Exercise brief: Return, in their exact form, the lines that lie between the start of the data below and the line containing "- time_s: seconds", with both ends included.
[Given data — start]
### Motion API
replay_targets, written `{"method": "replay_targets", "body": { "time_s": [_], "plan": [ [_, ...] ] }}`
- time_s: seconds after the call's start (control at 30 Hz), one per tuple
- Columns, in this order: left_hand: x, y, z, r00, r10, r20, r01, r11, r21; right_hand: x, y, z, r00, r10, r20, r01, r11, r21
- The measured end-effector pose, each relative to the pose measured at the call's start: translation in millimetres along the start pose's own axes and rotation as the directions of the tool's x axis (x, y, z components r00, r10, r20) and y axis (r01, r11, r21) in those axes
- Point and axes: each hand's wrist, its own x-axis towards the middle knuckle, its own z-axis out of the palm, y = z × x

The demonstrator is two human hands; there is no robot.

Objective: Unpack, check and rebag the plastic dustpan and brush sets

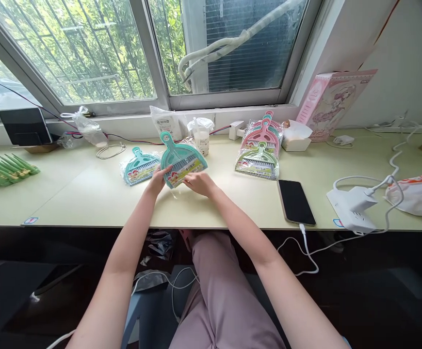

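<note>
A teal mini dustpan and brush set (182, 157) in clear wrapping is held up, tilted, over the table. My left hand (157, 180) grips its lower left edge. At its lower right edge, my right hand (200, 183) has its fingers closed on the set's wrapping. Just left lies another wrapped teal dustpan set (140, 167), flat on the table. To the right is a pile of wrapped sets, with a green dustpan set (258, 162) in front and pink dustpan sets (264, 131) behind it.
A black phone (297, 202) on a white cable lies near the front edge. Beyond it sit a white power strip (354, 208) and a plastic bag (420, 194). A tissue pack (296, 135) and pink box (332, 106) stand back right. Green stalk-like bundles (5, 170) lie far left.
</note>
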Motion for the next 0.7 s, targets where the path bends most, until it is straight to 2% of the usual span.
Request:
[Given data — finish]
Exercise result:
### Motion API
replay_targets, written `{"method": "replay_targets", "body": { "time_s": [_], "plan": [ [_, ...] ] }}`
- time_s: seconds after the call's start (control at 30 Hz), one per tuple

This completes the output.